Look through the lines below and extract each one that contains "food".

** SOURCE RECORDS follows **

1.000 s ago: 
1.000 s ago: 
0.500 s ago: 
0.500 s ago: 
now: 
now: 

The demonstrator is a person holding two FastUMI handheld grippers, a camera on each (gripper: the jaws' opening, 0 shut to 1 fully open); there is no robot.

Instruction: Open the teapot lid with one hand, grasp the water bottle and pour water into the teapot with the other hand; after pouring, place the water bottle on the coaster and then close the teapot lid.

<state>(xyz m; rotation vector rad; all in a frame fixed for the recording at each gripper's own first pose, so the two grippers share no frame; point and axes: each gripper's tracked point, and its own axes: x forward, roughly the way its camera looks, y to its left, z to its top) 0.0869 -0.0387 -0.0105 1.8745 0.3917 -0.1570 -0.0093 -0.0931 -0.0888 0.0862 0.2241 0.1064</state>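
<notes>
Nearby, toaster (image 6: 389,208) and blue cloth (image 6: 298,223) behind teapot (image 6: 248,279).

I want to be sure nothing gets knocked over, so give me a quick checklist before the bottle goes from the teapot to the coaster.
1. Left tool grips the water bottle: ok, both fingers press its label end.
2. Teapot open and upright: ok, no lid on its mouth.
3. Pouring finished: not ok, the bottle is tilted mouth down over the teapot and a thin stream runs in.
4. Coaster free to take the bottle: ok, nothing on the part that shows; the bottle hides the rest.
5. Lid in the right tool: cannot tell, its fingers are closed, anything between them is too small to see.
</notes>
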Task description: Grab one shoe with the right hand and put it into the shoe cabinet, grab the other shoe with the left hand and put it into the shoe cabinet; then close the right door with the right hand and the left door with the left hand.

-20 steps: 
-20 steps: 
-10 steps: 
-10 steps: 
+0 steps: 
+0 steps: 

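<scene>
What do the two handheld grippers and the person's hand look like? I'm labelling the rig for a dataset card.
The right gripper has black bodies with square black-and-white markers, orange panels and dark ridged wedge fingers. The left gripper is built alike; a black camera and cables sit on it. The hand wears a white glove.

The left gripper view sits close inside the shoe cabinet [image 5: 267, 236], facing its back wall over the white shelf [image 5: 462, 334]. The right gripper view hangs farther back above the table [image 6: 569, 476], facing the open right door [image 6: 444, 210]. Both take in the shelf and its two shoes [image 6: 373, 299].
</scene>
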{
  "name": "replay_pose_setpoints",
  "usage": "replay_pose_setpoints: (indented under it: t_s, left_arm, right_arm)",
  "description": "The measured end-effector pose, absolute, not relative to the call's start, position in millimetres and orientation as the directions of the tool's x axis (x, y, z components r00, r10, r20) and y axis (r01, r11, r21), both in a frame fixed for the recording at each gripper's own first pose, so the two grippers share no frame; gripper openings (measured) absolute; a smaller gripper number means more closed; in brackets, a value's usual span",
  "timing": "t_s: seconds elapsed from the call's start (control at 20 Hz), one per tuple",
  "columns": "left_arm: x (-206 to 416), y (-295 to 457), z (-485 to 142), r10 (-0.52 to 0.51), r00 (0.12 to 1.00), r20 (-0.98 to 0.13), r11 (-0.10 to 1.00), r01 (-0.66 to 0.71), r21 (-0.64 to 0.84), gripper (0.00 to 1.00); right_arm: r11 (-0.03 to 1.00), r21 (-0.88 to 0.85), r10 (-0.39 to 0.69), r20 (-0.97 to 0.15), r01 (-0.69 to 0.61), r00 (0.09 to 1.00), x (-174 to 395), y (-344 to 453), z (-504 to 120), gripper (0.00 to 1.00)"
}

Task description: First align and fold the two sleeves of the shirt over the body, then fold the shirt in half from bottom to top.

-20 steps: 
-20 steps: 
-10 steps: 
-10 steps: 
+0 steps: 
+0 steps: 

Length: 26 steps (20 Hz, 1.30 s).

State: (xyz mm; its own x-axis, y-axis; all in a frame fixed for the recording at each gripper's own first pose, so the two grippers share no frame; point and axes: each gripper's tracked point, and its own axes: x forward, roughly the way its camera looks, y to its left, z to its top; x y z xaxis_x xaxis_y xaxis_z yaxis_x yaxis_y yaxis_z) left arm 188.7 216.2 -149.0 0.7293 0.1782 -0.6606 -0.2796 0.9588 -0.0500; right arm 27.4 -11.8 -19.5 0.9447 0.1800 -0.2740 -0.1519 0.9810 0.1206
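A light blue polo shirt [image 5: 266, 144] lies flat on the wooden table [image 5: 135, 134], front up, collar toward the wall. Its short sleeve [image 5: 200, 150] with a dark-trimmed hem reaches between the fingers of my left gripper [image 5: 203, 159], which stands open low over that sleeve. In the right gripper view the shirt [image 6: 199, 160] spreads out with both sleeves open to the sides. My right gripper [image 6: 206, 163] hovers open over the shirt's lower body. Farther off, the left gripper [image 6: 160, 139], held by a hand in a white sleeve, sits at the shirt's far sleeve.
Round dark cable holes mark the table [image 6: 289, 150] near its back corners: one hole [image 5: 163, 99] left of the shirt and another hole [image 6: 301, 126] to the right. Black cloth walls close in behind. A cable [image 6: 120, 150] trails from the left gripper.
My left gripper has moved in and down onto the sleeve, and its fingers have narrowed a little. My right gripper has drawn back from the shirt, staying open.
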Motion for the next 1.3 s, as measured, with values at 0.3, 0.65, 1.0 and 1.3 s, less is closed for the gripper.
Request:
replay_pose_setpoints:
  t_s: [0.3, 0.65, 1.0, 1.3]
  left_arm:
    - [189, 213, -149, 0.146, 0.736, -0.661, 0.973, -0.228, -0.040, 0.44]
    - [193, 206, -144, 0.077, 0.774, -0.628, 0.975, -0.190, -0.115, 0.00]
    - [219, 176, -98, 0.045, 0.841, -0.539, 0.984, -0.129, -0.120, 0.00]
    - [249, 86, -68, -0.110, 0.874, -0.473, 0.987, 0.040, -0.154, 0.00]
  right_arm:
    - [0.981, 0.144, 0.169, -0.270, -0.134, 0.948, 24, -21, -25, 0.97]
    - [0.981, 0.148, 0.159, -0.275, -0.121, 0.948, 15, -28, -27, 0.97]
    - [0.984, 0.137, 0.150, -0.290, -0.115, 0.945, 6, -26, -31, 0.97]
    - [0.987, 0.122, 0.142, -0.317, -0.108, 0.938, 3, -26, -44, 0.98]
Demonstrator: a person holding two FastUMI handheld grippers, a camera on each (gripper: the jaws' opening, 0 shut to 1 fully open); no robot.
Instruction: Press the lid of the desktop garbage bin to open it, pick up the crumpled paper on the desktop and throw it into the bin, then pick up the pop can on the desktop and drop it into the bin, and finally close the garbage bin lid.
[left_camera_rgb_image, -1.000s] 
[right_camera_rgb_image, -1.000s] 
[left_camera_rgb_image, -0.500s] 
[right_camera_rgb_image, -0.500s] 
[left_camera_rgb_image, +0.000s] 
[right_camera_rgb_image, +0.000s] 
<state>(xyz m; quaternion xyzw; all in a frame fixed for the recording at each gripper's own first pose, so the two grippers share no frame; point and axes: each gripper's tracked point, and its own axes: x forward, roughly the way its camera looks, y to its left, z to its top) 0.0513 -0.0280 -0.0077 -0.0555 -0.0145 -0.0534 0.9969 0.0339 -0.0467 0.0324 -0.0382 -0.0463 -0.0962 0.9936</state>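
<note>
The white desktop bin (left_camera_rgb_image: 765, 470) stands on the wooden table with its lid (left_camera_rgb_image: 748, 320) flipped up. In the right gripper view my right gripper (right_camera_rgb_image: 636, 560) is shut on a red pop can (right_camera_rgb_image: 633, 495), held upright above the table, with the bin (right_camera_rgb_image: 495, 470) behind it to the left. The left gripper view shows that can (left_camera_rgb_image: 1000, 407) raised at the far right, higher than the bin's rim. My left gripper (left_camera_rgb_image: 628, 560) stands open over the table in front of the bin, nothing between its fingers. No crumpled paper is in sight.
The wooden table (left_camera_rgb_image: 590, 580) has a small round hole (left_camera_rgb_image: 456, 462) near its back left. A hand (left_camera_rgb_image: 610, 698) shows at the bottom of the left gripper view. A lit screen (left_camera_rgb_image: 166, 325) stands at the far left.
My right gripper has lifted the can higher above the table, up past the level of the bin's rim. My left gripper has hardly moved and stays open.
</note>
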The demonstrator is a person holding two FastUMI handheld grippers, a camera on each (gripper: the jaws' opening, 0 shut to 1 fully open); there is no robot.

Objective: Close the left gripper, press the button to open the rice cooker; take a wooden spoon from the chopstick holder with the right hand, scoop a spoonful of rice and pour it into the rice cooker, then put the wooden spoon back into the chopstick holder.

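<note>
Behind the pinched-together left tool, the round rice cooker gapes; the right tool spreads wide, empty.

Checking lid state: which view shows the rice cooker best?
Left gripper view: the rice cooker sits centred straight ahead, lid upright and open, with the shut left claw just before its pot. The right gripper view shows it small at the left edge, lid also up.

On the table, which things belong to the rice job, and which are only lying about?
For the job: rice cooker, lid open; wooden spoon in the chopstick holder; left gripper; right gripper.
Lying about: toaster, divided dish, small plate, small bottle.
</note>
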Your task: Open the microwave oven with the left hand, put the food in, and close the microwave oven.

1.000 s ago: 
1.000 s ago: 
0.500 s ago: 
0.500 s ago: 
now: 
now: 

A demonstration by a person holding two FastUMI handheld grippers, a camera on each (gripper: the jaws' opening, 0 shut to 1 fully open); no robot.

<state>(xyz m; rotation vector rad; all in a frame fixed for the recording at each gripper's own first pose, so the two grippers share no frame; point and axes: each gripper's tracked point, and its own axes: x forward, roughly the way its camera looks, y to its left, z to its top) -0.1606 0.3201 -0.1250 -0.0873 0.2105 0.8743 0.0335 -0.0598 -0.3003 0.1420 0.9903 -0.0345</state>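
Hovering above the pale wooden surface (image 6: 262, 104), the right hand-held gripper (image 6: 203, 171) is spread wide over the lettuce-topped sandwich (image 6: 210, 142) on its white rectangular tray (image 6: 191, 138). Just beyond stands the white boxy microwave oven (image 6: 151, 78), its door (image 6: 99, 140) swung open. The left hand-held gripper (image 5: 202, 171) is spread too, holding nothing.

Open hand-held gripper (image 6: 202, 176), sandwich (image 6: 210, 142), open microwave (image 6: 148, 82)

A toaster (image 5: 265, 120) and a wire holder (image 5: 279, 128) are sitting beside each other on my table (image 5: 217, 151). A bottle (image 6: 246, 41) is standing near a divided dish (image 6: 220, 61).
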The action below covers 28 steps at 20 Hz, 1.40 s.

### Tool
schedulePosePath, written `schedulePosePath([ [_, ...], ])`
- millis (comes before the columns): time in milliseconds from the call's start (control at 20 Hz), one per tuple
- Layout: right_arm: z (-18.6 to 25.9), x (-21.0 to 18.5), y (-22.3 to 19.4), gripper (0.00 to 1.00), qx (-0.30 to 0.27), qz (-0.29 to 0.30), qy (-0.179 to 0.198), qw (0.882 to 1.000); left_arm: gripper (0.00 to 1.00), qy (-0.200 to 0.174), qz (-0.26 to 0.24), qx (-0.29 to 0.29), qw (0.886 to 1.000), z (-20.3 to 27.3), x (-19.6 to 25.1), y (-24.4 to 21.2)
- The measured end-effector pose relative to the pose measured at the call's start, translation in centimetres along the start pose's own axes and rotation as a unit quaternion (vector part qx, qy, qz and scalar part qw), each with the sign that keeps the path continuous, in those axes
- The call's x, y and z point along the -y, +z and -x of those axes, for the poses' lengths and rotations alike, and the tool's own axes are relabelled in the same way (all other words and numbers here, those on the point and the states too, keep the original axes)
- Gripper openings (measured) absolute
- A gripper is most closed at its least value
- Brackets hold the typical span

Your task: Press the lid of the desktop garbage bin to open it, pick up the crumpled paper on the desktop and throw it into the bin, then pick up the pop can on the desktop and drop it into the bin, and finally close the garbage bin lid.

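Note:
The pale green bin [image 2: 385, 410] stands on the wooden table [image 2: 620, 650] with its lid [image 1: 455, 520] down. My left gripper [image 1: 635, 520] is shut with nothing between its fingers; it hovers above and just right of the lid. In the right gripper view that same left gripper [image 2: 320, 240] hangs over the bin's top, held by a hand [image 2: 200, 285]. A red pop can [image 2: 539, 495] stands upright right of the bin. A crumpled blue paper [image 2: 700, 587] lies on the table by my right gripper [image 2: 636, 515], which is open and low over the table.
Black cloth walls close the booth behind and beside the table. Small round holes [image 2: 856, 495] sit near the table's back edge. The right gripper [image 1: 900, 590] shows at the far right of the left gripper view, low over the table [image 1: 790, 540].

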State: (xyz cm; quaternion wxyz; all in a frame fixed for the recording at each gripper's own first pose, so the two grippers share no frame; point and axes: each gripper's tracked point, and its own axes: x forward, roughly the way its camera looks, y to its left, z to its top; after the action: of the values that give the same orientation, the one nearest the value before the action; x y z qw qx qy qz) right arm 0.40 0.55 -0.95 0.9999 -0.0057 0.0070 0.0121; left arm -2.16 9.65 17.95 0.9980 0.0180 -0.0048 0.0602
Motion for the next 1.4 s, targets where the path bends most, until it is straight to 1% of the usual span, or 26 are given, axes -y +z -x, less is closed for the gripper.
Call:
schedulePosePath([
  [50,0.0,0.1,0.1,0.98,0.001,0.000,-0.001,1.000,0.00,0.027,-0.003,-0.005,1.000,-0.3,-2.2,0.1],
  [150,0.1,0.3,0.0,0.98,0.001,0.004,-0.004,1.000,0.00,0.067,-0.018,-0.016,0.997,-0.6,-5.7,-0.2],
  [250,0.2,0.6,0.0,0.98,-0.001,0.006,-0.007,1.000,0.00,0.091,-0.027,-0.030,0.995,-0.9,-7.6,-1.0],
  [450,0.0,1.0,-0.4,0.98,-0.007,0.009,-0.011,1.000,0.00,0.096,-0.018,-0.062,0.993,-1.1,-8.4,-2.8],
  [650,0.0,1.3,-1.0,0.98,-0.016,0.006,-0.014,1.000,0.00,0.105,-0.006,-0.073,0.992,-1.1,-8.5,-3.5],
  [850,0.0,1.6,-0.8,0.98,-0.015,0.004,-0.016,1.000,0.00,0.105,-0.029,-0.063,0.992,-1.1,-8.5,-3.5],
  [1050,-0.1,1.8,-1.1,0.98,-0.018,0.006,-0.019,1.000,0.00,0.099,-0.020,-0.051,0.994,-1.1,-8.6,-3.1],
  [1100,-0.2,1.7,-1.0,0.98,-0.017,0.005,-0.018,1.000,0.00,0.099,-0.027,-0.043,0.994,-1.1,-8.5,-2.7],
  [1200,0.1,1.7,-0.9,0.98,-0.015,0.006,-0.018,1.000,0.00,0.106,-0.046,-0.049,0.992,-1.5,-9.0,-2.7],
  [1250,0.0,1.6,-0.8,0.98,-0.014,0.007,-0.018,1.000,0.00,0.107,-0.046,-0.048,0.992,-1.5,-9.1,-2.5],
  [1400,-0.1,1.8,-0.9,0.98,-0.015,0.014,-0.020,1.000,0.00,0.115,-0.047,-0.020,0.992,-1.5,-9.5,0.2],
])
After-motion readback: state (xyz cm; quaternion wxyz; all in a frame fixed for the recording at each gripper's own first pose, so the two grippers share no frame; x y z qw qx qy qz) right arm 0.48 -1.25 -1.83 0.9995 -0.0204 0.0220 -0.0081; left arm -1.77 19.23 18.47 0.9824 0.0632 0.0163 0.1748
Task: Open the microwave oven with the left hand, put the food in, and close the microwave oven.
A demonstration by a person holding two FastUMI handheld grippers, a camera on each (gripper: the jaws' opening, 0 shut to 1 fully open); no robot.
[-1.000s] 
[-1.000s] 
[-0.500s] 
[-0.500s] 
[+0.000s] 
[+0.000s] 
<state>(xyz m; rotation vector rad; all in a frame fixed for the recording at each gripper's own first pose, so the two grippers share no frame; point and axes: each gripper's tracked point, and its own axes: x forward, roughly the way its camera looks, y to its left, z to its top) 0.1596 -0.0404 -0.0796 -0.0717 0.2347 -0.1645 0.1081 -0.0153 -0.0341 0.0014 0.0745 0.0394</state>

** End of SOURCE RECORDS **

▸ **RESULT OF THE TASK**:
Your task: Open the microwave oven with the left hand, put the food in, and close the microwave oven.
Task: Open the microwave oven with the left hand, put the food in, and close the microwave oven.

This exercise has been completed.